General information
- Type: Flying boat
- National origin: Soviet Union
- Manufacturer: Lenin Komosol Institute, Riga
- Number built: 1

History
- First flight: 17 September 1974

= RKIIGA-74 Experiment =

The RKIIGA-74 Experiment was a homebuilt single-engined flying boat designed and built by staff members and students of the Lenin Komosol Institute, Riga in the early 1970s.
==Design and development==
In 1972, students at the Lenin Komosol Institute, Riga began work on a project to design an amphibian aircraft, named the RKIIGA74 Experiment, suitable for use in the numerous lakes and rivers of Latvia, which would be made from parts of existing machines that had already been designed and tested. The aircraft's wings and tail were taken from a KAI-12 Primorec glider, a Soviet license-built version of the Let LF-109 Pionýr, while the aircraft's hull was adapted from a Progress motorboat, with the windscreen moved rearwards and sloped more to reduce drag. The engine installation, including the nacelle and propeller were taken from an Aero Ae-145 light aircraft.

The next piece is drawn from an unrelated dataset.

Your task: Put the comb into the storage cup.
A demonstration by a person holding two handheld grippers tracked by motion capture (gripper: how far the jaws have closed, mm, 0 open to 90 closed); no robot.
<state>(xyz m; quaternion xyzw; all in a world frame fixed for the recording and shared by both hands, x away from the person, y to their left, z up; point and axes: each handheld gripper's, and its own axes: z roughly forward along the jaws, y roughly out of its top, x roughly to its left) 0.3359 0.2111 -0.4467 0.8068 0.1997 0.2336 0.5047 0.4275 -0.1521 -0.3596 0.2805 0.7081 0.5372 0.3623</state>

The Experiment was a parasol monoplane, with the fabric covered wooden wing attached to the hull by chrome-nickel steel cabane struts with also supported the engine, while the tail surfaces were carried on an open tailboom of lattice construction. The aircraft was powered by a single 140 hp Avia M332 air-cooled four-cylinder inverted inline engine driving a two-bladed propeller. The crew of two sat side-by-side in an open cockpit and were provided with dual controls.

On 6 September 1974, taxi trials began at Lake Baltezers, with short hops taking place. These tests resulted in the addition of a step to the aircraft's hull. Thus modified, the aircraft was flown for the first time on 17 September 1974. Performance both on the water and in the air was found to be good, and 15 flights were completed with about 2 hours total flight time. The Experiment was exhibited at Moscow in 1976.